In the records below, find the line with "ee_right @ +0" and repeat exactly every line from it through the line with "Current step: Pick". Pictures stay out.

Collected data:
########
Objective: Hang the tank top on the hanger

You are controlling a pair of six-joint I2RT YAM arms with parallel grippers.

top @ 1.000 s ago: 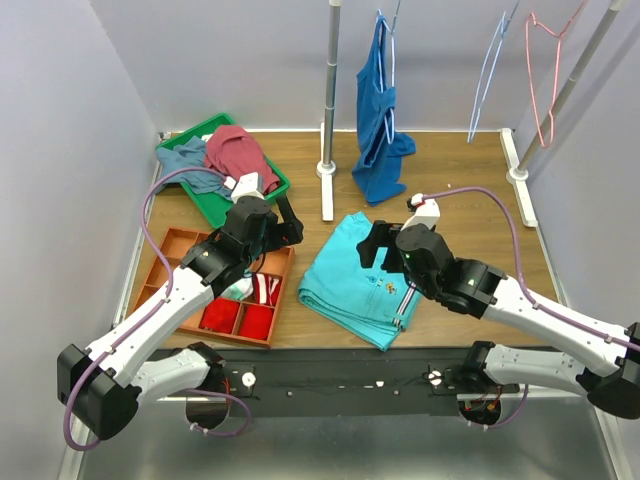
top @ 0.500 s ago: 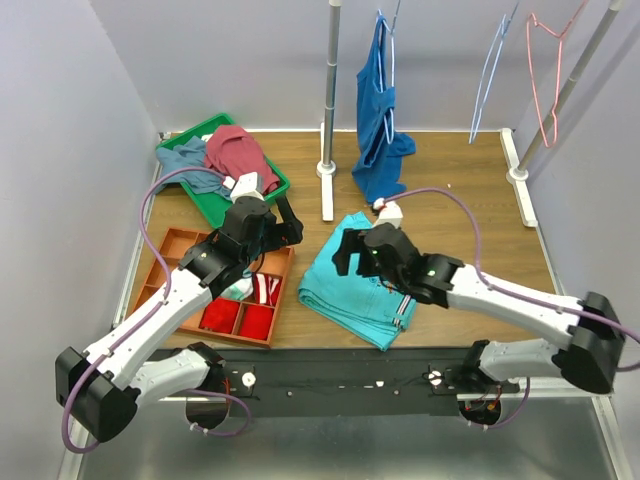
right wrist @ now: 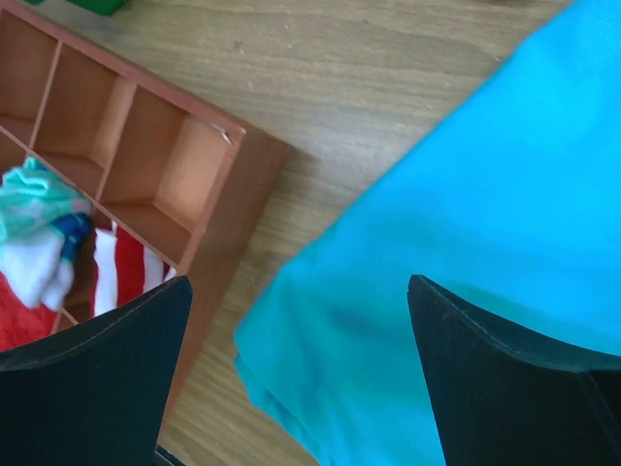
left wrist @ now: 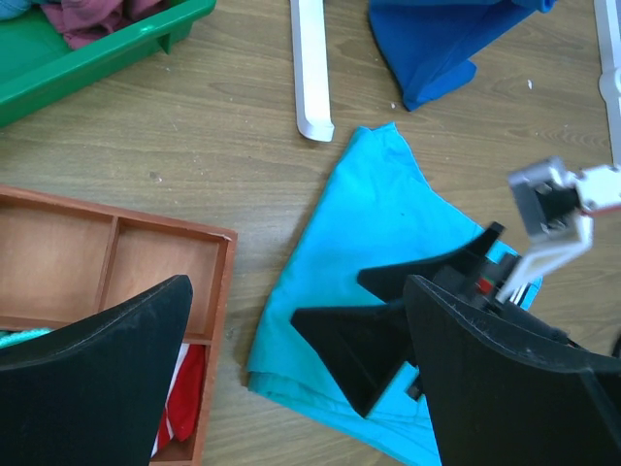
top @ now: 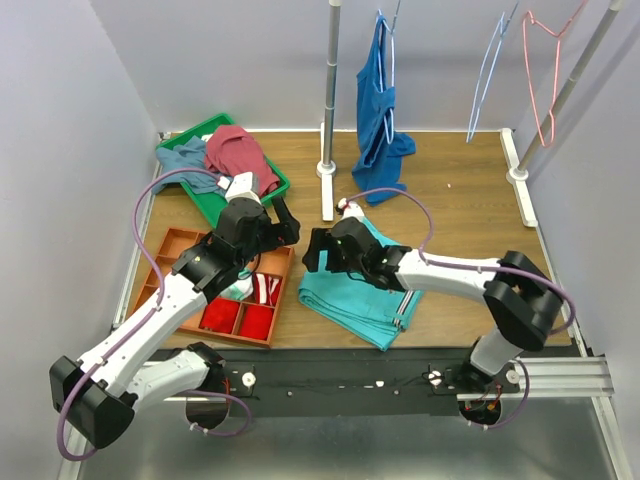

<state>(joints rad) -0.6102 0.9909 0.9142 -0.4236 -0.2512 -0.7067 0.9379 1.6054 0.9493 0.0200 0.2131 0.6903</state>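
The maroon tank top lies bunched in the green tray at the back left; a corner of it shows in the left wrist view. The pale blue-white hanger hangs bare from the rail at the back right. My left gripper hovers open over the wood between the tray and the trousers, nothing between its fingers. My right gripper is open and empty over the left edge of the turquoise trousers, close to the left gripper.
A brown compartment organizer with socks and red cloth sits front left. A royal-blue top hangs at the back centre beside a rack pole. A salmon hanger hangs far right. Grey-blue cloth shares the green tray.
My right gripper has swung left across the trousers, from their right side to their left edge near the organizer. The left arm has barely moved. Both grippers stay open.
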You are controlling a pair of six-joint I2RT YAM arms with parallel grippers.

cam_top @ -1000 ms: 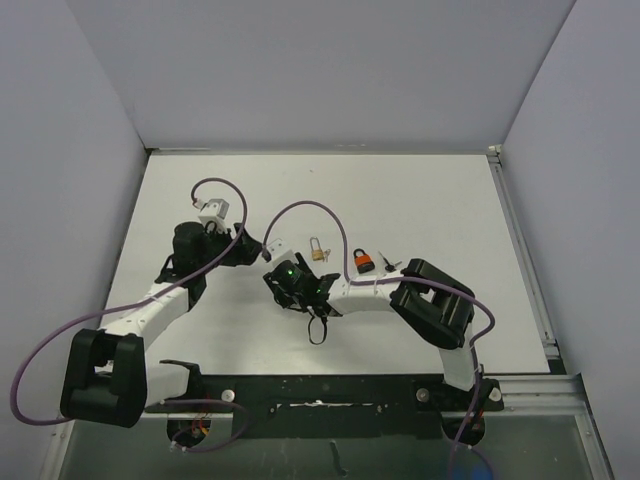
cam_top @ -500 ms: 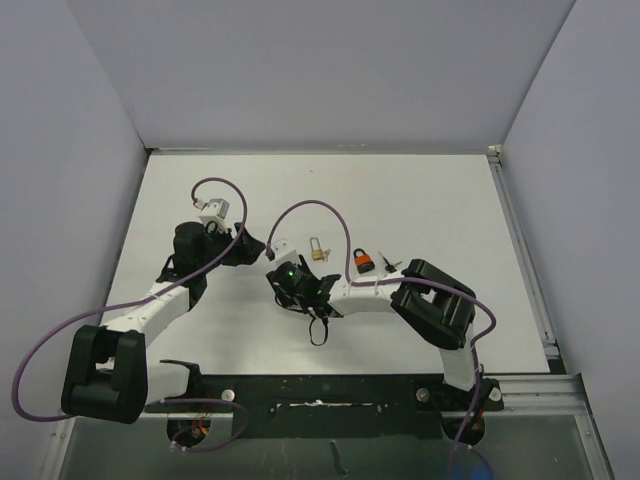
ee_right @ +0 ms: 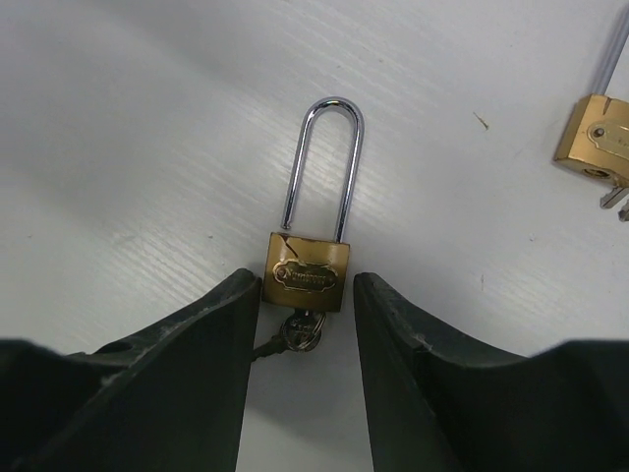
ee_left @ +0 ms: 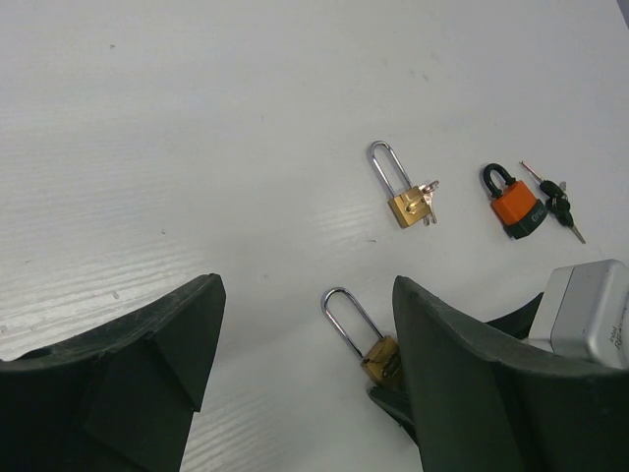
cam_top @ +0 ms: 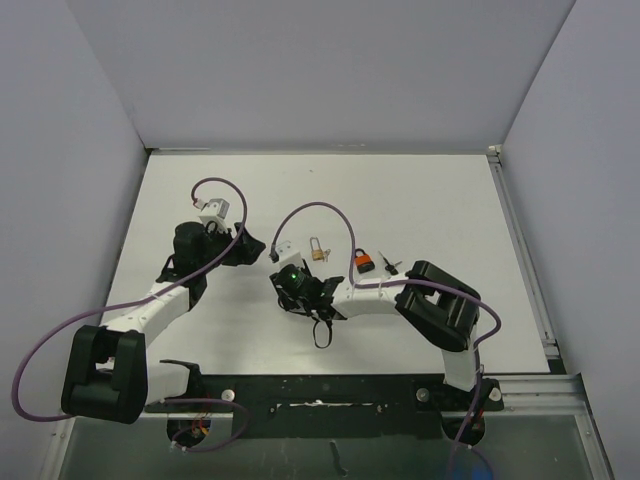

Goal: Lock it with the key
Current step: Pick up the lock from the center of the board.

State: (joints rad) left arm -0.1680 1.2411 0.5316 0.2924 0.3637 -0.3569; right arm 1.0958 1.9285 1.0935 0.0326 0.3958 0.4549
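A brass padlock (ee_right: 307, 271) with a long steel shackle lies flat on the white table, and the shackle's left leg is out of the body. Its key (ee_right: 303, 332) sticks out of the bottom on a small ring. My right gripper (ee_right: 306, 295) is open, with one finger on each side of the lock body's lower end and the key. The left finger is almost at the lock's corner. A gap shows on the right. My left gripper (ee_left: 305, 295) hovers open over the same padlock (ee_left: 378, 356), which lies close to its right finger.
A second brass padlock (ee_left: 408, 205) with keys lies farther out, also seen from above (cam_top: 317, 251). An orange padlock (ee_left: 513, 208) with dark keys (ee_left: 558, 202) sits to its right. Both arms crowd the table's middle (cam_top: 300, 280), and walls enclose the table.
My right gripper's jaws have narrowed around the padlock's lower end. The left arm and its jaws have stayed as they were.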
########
Expected answer
ee_right @ +0 ms: 
ee_left @ +0 ms: 
cam_top @ +0 ms: 

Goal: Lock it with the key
Current step: Pick up the lock from the center of the board.

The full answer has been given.